Attempting to make sense of this past season of Supernatural is no easy task – one that the season 7 finale unfortunately fails to achieve.
With a string of episodic storylines that transformed the series' typically narrative storytelling into a poor copy of television's overused procedurals, the glimmer of hope that briefly showed itself in this season's penultimate episode was all but lost to the disjointed, awkward presentation of the Supernatural season 7 finale.
Bringing together all available (read: not dead) fan-favorite characters to help ground many of this season's awkward elemental inclusions, there is a strong sense that the producers are attempting to not only acknowledge the downfall of this past season, but that they are also trying to make the unfortunate position the series finds itself in as enjoyable as possible for longtime fans.
Succeeding to some degree (it's better than nothing), the somewhat forced repetition of Crowley, Castiel, Bobby (maid-Bobby), Meg and Dick Roman throughout the finale provides an artificial sense that the presented season storyline is more grand in scale than what it actually is.
Presenting intriguing story elements, such as Bobby's description of becoming a vengeful spirit and the finer points of demon contractual negotiations, these supplemental scenes would typically be a welcomed inclusion to the series mythos. Unfortunately, with what feels to be too-few episodes actually progressing the overall series storyline, the demand for actual linear storytelling, combined with the lack of actual time to provide a competent conclusion to the Leviathans conquest, results in one continuously checking to see how much time is left in the episode.
When it comes to the actual Leviathan storyline, longtime fans are more prone to pretend this season never existed, rather than trying to make sense of what's presented. While generally shying away from attaching personal feelings towards implemented story-arcs reflecting societal issues, it's impossible not to think about Supernatural season 7 without feeling like we were witnessing a parable on the dangers of high fructose corn syrup.
Perhaps even more unfortunate is the fact that one can completely make that connection without having any specific feelings towards the matter, one way or the other. When dialogue such as "Dick's got creamer in the lab; he's going to kill all the thin people" is used in any type of earnest statement, the ability to even take this season as a poor parody is quickly topped by an unfortunate feeling about the direction this series has taken.
While there's nothing inherently wrong with providing some explanation of how a species of monsters would feed off the human race, the decision to include such a dense corporate environment as the center of storytelling removes almost every strength the series has going for it. Known for championing fantastical tales of the preternatural, one should never have to wonder when a series titled Supernatural is going to actually delve into something tangible relating to the subject the series is named for.

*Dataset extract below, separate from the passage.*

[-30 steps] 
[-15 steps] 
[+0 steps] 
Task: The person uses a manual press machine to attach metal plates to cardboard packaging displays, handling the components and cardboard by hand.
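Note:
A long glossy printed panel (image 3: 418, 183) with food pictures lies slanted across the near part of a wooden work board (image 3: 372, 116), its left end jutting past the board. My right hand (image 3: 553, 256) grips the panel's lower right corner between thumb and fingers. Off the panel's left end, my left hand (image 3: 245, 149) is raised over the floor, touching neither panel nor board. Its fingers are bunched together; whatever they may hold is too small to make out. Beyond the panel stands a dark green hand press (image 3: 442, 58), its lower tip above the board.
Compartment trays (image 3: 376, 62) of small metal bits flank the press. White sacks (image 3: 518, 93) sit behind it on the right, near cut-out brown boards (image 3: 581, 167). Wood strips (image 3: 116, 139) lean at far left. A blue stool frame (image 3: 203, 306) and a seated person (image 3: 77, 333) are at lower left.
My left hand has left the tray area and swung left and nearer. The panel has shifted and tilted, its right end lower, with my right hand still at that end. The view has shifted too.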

Making attempts to satisfy fan requests for some definitive conclusion to Bobby's story-arc, the melting of the flask proved to be one of the more enjoyable moments in the finale. While not as emotionally profound as Bobby's original death, it was still strong enough to make viewers momentarily forget the unfortunate place the series finds itself in as it ends another season.
Though like a perfect reminder that this isn't the Supernatural we once knew, the emotional scene is cut short by an awkward off-camera exit for Bobby. Having "dusted" many a ghosts in series past, the visual of seeing Bobby fall to the same fate that so many spirits before him have would have certainly been the emotional punch that the audience hopes to feel when a beloved character is gone. Of course, with Bobby referring to seeing Sam and Dean again, though not too soon, we could say that perhaps the producers where not only trying to cut back on their effects budget, while also providing some sort of loophole for him to perhaps return in the future.

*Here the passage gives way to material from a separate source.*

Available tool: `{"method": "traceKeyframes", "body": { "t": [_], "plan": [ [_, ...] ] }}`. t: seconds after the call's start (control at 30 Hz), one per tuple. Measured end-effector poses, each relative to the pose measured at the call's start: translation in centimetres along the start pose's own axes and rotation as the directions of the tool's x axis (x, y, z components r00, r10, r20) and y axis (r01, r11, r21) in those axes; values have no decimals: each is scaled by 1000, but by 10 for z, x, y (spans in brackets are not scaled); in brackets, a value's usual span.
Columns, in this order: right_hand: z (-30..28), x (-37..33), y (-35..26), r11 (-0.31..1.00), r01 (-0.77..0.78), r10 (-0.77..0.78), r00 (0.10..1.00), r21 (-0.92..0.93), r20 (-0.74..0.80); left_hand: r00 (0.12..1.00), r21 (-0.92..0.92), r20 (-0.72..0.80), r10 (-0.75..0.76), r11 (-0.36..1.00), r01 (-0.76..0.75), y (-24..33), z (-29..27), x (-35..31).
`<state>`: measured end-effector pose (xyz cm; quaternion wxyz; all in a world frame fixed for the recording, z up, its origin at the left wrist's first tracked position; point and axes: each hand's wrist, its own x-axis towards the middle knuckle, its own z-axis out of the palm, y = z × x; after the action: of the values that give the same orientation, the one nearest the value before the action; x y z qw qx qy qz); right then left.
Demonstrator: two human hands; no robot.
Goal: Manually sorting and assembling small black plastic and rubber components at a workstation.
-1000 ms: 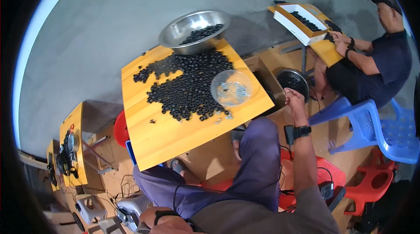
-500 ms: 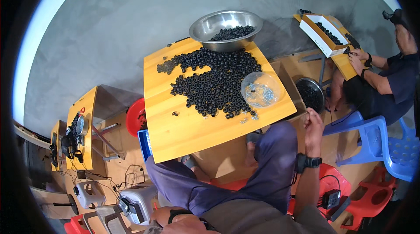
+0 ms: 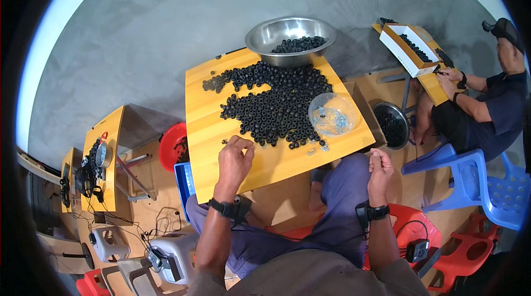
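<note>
Above the near part of the yellow table (image 3: pixel 287 166) is my left hand (image 3: pixel 234 162), its fingers curled in. It is beside the near edge of a spread of small black ring-shaped parts (image 3: pixel 276 109). My right hand (image 3: pixel 380 174) is off the table's near right corner, above my knee, with fingertips pressed together. Whatever either hand may hold is too small or hidden to make out. Right of the black parts stands a clear plastic bowl (image 3: pixel 345 109) with small shiny pieces in it. Several more shiny pieces (image 3: pixel 318 150) lie at its near side.
A steel basin (image 3: pixel 254 41) holding black parts stands at the table's far edge. On the floor are a red basin (image 3: pixel 166 146), a blue crate (image 3: pixel 181 185) and a dark-filled metal bowl (image 3: pixel 406 124). A co-worker (image 3: pixel 498 97) sits right, near a white box (image 3: pixel 398 52) and blue chair (image 3: pixel 470 177).
My left hand has risen from my lap to the table beside the black parts. My right hand has come slightly left and nearer. The co-worker's hands have shifted a little.
</note>
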<state>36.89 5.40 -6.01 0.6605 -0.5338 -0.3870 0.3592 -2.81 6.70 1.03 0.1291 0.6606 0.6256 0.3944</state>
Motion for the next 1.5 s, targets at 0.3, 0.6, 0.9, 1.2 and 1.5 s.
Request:
{"method": "traceKeyframes", "body": {
  "t": [0.3, 0.6, 0.9, 1.2, 1.5],
  "plan": [
    [-4, 1, 0, 999, -4, 6, 999, 53, -32, 952, 216, 206, 225, 939, -268, -16, 26, 20],
    [1, -1, -4, 999, -33, 35, 998, 28, -50, 969, 257, 178, 174, 942, -216, -26, 24, 13],
    [35, -29, -28, 992, -115, 107, 987, 61, 116, 985, 224, 156, 71, 969, -106, -24, 6, -15],
    [111, -105, -37, 769, -634, 467, 472, -81, 748, 898, -301, 339, 282, 936, -180, 55, -12, -55],
    [105, -116, -29, 497, -867, 513, 263, -33, 817, 902, -360, 362, 235, 928, -97, 64, -10, -81]
  ]
}}
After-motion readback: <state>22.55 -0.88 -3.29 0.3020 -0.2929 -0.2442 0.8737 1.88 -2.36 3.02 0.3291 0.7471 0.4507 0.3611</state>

Hoping to find some semblance of a potential story that will help drive Supernatural season 8, fans were met with a familiar scenario that feels like it will be resolved as quickly (and perhaps as poorly) as the mere moments it took to end the Leviathan strength of Dick Roman.
With Dean stuck in purgatory and Sam left to his own devices, there's a certain level of intrigue relating to what exactly may occur when Supernatural returns next season. That being said, no potential storyline for what fans may look forward to was ever presented – and following the challenges that Supernatural faced during season 7, a division in The Winchester brother's locale is hardly the hook the series needs at this point.
In many ways, the Supernatural season 7 finale was a noticeable attempt at providing some logic to the nonsense presented over the course of this past year. Though not at all succeeding to the level anyone had hoped, Supernatural (as a series) has had a generally positive track record in its seven year history.
For longtime fans of the series, there may be just enough good will to carry intrigue over into next season. Unfortunately, when it comes to Supernatural season 8, the series will be making the move to Wednesday nights. So while fans of the series may be forgiving enough of its faults to survive Friday night, when the series makes its move next season, there's going to be more potential viewers who, unfortunately, may not be as much so.
Supernatural season 8 premieres Wednesday @9pm on The CW this fall.